- Exercise objective -
In exact form, set down only those lines of the material that run from its first line to the line with "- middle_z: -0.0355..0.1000", inclusive.

- Data records -
---

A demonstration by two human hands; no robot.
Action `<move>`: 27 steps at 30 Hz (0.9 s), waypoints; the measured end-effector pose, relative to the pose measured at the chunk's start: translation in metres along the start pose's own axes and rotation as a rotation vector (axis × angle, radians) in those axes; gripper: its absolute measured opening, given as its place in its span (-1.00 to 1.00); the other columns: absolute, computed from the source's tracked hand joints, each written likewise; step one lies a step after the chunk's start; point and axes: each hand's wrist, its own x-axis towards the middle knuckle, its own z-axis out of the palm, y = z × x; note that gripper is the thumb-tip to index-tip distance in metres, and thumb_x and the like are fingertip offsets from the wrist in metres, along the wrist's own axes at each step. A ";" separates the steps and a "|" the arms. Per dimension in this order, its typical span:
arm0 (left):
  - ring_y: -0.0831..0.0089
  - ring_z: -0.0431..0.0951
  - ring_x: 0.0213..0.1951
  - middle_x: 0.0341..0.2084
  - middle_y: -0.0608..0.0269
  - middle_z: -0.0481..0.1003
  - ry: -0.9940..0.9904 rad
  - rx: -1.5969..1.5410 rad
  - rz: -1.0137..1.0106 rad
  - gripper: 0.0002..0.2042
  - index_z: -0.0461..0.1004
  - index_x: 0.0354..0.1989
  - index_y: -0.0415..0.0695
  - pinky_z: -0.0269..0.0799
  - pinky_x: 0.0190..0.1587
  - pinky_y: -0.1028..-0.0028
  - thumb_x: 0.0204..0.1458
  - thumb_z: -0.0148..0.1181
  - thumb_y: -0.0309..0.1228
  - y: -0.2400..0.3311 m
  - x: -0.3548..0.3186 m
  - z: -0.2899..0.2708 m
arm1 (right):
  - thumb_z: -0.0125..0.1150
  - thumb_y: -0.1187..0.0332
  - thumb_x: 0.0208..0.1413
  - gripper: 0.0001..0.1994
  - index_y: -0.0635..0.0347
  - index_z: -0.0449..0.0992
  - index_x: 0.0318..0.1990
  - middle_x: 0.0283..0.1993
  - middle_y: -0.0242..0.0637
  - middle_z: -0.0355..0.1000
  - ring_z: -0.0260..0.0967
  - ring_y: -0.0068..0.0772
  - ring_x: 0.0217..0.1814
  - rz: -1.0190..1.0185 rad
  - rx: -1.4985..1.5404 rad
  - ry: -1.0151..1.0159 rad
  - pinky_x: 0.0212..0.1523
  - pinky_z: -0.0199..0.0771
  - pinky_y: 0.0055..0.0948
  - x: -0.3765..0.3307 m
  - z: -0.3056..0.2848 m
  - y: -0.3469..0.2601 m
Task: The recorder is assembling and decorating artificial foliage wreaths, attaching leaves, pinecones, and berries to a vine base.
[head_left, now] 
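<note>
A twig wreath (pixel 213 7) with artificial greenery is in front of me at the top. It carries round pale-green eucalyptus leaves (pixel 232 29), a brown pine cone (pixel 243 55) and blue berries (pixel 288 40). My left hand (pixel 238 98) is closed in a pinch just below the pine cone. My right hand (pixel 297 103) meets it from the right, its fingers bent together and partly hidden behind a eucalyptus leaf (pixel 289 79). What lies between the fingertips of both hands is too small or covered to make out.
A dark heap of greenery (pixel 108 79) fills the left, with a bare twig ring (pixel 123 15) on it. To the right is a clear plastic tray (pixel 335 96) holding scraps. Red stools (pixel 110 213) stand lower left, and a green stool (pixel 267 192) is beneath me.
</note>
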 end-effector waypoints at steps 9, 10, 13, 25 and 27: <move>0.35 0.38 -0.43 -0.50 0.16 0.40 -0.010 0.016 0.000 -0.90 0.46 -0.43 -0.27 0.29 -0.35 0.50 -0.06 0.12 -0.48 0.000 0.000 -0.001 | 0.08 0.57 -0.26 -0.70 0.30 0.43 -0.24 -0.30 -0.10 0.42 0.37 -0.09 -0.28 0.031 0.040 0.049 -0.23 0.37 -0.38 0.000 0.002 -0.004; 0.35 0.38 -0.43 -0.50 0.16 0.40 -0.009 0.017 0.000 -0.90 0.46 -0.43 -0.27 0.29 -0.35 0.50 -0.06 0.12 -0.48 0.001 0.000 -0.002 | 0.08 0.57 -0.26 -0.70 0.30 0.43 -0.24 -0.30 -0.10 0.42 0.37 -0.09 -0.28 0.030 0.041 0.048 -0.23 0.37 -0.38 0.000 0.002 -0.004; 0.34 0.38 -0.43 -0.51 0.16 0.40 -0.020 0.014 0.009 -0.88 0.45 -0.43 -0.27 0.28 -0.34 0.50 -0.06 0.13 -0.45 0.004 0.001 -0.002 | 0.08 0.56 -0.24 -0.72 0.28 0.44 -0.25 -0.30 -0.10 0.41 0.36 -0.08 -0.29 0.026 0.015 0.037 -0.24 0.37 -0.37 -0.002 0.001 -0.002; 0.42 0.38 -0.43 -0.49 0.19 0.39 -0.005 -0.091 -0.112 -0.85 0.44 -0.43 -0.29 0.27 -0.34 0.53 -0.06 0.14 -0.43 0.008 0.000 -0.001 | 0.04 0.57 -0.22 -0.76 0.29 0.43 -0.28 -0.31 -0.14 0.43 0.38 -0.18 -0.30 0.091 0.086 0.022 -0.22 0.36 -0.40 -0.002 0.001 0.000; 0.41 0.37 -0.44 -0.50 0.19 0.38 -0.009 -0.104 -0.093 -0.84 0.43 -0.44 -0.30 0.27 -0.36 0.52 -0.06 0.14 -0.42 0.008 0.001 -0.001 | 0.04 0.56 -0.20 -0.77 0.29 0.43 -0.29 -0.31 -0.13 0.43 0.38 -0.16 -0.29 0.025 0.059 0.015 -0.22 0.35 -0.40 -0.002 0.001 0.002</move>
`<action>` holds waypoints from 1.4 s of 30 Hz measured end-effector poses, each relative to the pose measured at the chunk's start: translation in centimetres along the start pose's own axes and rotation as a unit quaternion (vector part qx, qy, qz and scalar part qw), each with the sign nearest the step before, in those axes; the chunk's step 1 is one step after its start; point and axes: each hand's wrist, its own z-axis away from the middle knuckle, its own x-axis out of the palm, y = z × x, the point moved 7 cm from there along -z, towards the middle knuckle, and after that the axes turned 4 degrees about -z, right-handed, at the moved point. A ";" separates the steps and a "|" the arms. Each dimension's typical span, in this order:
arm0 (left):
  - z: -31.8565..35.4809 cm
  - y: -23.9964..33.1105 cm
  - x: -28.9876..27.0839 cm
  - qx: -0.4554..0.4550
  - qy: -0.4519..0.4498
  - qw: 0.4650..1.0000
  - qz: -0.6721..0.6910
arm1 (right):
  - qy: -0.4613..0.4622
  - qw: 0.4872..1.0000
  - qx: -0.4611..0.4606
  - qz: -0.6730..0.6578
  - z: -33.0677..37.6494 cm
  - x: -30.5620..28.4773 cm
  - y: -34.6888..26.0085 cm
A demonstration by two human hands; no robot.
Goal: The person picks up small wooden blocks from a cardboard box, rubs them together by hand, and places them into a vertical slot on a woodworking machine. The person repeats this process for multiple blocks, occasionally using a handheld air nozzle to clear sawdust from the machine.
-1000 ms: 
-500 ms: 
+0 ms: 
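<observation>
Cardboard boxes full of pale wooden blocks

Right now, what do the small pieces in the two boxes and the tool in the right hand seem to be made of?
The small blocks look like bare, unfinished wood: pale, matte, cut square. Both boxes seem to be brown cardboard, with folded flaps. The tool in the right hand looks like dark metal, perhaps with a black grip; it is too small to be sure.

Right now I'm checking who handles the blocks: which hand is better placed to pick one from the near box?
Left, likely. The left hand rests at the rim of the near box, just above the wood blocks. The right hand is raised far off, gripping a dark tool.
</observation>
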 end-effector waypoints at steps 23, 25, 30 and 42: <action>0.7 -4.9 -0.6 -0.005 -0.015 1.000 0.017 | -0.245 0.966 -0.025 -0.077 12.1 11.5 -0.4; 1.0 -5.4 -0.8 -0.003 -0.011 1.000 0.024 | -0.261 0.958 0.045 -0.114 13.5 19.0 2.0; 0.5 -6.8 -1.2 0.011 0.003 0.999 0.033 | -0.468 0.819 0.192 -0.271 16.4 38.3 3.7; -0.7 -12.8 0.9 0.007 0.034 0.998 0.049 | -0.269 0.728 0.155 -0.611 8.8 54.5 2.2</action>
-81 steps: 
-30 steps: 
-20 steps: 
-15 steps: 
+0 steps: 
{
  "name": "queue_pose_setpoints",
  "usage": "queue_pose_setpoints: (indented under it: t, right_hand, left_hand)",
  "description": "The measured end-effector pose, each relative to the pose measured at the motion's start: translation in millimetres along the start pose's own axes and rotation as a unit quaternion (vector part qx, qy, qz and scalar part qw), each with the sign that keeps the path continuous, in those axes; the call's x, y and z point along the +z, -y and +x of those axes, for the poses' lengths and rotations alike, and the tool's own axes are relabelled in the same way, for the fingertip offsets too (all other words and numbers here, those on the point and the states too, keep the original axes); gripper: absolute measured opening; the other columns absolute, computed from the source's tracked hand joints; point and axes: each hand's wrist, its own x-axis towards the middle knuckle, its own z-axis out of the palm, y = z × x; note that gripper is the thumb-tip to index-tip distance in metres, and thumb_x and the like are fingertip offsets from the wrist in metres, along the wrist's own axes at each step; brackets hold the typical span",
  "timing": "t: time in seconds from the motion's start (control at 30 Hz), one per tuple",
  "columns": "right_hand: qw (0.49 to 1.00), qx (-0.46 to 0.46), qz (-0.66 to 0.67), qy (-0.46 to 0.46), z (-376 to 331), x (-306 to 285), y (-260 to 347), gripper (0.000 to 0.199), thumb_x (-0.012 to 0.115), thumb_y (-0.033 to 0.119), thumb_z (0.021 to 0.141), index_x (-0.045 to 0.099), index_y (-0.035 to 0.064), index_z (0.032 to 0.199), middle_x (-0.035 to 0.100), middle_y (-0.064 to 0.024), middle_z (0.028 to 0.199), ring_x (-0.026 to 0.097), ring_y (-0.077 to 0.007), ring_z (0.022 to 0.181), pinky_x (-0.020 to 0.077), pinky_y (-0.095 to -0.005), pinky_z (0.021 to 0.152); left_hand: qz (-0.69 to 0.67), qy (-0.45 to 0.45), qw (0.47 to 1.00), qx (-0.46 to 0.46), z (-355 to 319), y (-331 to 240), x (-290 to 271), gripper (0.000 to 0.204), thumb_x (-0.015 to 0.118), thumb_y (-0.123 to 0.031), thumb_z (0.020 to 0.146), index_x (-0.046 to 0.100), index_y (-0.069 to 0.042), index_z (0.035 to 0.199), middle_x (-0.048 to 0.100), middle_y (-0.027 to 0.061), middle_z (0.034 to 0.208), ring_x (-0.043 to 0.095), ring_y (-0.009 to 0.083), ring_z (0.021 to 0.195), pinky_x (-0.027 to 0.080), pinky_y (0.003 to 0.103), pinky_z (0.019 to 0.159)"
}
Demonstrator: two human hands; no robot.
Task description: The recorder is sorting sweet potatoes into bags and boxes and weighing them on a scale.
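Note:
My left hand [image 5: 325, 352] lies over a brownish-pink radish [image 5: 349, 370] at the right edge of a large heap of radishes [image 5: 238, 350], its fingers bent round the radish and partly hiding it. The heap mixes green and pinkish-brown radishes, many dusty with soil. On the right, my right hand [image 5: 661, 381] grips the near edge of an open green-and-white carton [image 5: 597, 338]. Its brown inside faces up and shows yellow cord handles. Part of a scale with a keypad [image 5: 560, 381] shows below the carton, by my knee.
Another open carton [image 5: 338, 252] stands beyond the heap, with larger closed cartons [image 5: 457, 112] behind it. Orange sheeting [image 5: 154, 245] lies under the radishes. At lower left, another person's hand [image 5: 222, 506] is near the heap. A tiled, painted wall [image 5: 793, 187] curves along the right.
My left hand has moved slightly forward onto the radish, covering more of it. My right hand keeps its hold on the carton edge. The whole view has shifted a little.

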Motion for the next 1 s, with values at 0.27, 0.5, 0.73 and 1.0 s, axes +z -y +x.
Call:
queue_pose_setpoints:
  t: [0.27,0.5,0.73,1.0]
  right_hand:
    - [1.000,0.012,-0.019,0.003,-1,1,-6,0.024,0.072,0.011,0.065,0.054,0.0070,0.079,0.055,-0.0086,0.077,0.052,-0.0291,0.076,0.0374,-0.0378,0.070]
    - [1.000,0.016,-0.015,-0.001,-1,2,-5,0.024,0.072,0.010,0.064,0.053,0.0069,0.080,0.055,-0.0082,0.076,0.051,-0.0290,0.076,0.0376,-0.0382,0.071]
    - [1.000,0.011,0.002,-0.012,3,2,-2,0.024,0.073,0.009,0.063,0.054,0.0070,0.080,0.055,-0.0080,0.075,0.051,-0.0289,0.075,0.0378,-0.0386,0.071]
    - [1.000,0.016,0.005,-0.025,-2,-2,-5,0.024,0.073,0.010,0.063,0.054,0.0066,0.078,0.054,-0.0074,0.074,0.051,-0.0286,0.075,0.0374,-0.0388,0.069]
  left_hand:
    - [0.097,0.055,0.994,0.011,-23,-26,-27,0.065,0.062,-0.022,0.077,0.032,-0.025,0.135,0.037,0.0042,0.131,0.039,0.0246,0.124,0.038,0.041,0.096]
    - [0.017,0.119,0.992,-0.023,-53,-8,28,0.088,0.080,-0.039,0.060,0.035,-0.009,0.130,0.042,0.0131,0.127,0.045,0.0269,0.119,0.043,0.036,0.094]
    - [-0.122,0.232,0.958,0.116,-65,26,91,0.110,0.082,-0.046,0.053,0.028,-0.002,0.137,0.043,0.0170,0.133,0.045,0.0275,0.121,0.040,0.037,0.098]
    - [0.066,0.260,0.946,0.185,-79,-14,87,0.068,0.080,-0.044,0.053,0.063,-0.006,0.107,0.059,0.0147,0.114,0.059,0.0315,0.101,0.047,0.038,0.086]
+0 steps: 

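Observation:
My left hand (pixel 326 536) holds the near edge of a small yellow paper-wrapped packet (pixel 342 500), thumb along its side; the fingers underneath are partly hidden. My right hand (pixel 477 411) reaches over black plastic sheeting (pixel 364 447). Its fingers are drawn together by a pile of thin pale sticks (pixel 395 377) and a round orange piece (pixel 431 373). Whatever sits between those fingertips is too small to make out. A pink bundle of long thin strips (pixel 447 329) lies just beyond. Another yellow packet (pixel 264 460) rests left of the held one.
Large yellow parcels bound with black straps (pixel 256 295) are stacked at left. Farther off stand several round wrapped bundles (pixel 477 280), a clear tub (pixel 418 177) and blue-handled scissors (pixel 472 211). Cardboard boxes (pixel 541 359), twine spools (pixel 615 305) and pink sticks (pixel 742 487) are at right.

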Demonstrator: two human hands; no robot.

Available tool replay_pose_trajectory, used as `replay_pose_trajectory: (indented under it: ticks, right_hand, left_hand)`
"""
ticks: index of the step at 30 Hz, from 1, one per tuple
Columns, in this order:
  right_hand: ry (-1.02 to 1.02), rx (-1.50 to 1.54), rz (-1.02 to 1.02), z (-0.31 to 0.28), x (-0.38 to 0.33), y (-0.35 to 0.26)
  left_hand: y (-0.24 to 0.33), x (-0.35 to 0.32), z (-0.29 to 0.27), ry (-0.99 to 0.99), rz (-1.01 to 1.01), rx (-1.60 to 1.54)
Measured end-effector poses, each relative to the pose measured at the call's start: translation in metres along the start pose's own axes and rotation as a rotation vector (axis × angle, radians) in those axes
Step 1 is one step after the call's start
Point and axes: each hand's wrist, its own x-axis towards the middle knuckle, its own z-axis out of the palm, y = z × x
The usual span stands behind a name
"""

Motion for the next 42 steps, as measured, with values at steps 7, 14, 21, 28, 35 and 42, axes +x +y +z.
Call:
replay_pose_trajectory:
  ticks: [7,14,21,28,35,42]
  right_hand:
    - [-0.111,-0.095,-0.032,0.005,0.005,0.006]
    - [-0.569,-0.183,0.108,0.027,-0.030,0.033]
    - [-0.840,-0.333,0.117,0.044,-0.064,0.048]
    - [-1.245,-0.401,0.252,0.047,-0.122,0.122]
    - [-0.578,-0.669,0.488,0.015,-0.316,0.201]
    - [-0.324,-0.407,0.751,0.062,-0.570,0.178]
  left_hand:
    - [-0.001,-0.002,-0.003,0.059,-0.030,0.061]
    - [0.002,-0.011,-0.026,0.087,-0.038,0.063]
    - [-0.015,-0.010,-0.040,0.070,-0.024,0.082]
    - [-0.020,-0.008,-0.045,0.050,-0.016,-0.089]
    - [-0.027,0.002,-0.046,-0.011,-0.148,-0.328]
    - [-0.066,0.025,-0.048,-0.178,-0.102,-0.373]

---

- Output -
A demonstration by two human hands; no robot.
Action `<move>`: 27 steps at 30 Hz (0.9 s), waypoints; the measured end-effector pose, relative to the pose measured at the chunk's start: translation in metres along the start pose's own axes and rotation as a rotation vector (axis × angle, radians) in those axes; gripper: its absolute measured opening, given as its place in its span (-1.00 to 1.00); the other columns: absolute, computed from the source's tracked hand joints, each written likewise; step one lies a step after the chunk's start; point and axes: each hand's wrist, its own x-axis towards the middle knuckle, its own z-axis out of the palm, y = z × x; note that gripper is the thumb-tip to index-tip distance in metres, and thumb_x and the like are fingertip offsets from the wrist in metres, along the wrist's own axes at each step. A ";" separates the steps and a "|" the arms. Per dimension in this order, its typical span:
arm0 (left):
  - ring_y: -0.0831..0.0089
  - ring_z: -0.0431..0.0951
  - ring_x: 0.0213..0.1951
  - middle_x: 0.0341..0.2084
  - middle_y: -0.0608..0.0269
  - middle_z: -0.0481..0.1003
  - ry: -0.9940..0.9904 rad
  - rx: -1.5969..1.5410 rad
  - rz: -1.0137..1.0106 rad
  - gripper: 0.0002..0.2042
  - index_z: -0.0461..0.1004
  - index_x: 0.0354..0.1989
  - index_y: -0.0415..0.0695
  - pinky_z: -0.0269..0.0799
  - pinky_x: 0.0190..0.1587
  - pinky_y: -0.1028..-0.0028
  - thumb_x: 0.0204..0.1458
  - thumb_z: -0.0148..0.1181
  - thumb_y: -0.0309..0.1228
  - y: -0.2400..0.3311 m
  - x: -0.3548..0.3186 m
  - z: -0.2899..0.2708 m
arm1 (right):
  - thumb_z: -0.0125..0.1150
  - thumb_y: -0.1187..0.0332
  - thumb_x: 0.0208..0.1413
  - gripper: 0.0001..0.1994
  - index_y: -0.0635..0.0347
  - index_z: -0.0449..0.0992
  - index_x: 0.0318..0.1990
  - middle_x: 0.0283..0.1993
  - middle_y: -0.0242..0.0637
  - middle_z: -0.0355..0.1000

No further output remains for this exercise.